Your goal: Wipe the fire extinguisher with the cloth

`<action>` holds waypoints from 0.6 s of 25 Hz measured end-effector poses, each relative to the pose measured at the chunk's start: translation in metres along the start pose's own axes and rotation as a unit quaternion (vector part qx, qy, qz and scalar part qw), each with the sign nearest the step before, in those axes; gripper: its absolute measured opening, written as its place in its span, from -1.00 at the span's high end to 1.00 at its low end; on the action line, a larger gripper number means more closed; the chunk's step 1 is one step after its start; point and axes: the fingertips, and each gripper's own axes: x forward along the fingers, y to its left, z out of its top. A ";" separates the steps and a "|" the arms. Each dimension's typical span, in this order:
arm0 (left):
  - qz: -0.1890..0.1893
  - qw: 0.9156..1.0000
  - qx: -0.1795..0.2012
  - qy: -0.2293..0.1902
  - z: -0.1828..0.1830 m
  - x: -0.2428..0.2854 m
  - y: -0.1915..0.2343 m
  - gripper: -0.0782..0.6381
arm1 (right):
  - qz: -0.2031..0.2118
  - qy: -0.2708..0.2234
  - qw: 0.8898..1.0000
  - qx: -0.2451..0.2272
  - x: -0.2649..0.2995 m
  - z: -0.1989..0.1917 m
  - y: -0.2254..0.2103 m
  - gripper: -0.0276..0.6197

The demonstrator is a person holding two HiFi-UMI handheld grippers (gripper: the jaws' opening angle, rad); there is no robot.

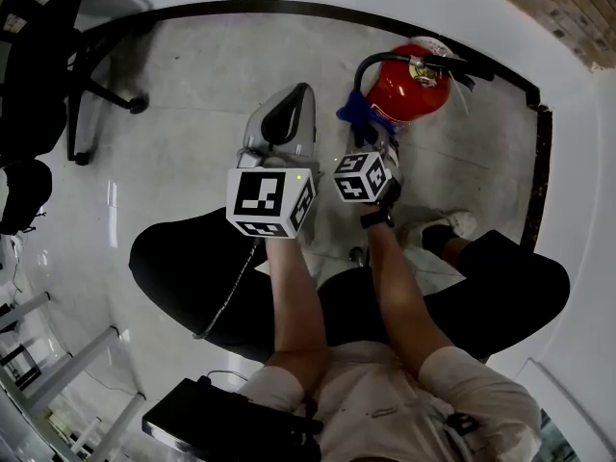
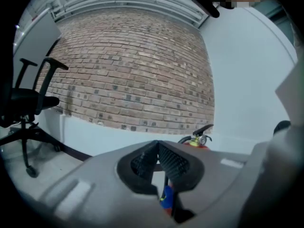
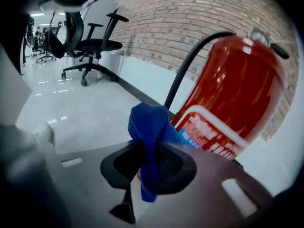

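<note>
Clamping cloth point(image 3: 151, 141), right tongs point(image 3: 148, 161) sit beside fire extinguisher point(image 3: 232, 89).

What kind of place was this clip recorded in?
Probably an office or similar indoor workspace: swivel office chairs on a glossy pale floor, a brick wall, and a red fire extinguisher standing by the wall.

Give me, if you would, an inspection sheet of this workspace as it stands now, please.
Surface: pale glossy floor.
Job's things: red fire extinguisher upright by the wall; blue cloth close beside it, contact unclear.
Clutter: black box at the person's side.
Grippers: right gripper shut on the cloth; left gripper shut, empty, held away from the extinguisher.
Cables: thin cord running down from the left gripper; black hose on the extinguisher.
Surroundings: brick wall, office chair.
</note>
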 end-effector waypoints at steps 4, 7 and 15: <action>0.001 1.000 0.004 0.017 -0.015 0.000 0.004 0.79 | 0.017 0.054 0.998 0.006 0.046 -0.056 0.025 0.70; 0.006 1.000 -0.006 0.023 -0.022 -0.001 0.007 0.79 | 0.040 0.102 0.994 0.001 0.079 -0.092 0.045 0.70; -0.006 1.000 -0.028 0.010 -0.011 -0.003 -0.005 0.79 | 0.069 0.188 0.980 0.001 0.118 -0.164 0.060 0.71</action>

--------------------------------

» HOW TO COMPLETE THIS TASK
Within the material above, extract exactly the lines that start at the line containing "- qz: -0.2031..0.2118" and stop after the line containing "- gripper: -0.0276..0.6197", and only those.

» RESULT OF THIS TASK
  - qz: -0.2031..0.2118
  - qy: -0.2708..0.2234
  - qw: 0.8898..1.0000
  - qx: -0.2451..0.2272
  - x: -0.2649..0.2995 m
  - z: -0.1989..0.1917 m
  - y: -0.2254..0.2103 m
  - gripper: -0.0276..0.6197

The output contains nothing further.